*** Block opens ***
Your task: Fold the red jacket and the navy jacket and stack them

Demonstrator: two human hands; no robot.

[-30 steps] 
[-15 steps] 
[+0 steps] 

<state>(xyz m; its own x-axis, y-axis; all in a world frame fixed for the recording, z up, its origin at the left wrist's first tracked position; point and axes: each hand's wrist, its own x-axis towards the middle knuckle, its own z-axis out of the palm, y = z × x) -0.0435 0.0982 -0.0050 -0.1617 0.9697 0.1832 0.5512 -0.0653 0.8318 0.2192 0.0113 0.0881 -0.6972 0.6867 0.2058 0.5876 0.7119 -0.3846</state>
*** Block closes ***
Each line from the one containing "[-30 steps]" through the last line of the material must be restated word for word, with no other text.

→ **Reply**
[-30 steps] 
[-15 steps] 
[+0 steps] 

<state>(xyz m; its own x-axis, y-axis; all in a world frame fixed for the recording, z up, its origin at the left wrist's first tracked position; point and axes: each hand's wrist, its own x-axis towards the middle knuckle, its own z-axis out of the palm, y = z × x) -0.0435 0.0982 -0.0050 -0.1617 0.9697 0.1832 0.5512 -0.0653 0.8318 0.2192 0.0113 0.0881 -0.6972 0.6867 0.2058 0.5876 0.7119 -0.3846</state>

No further output is required.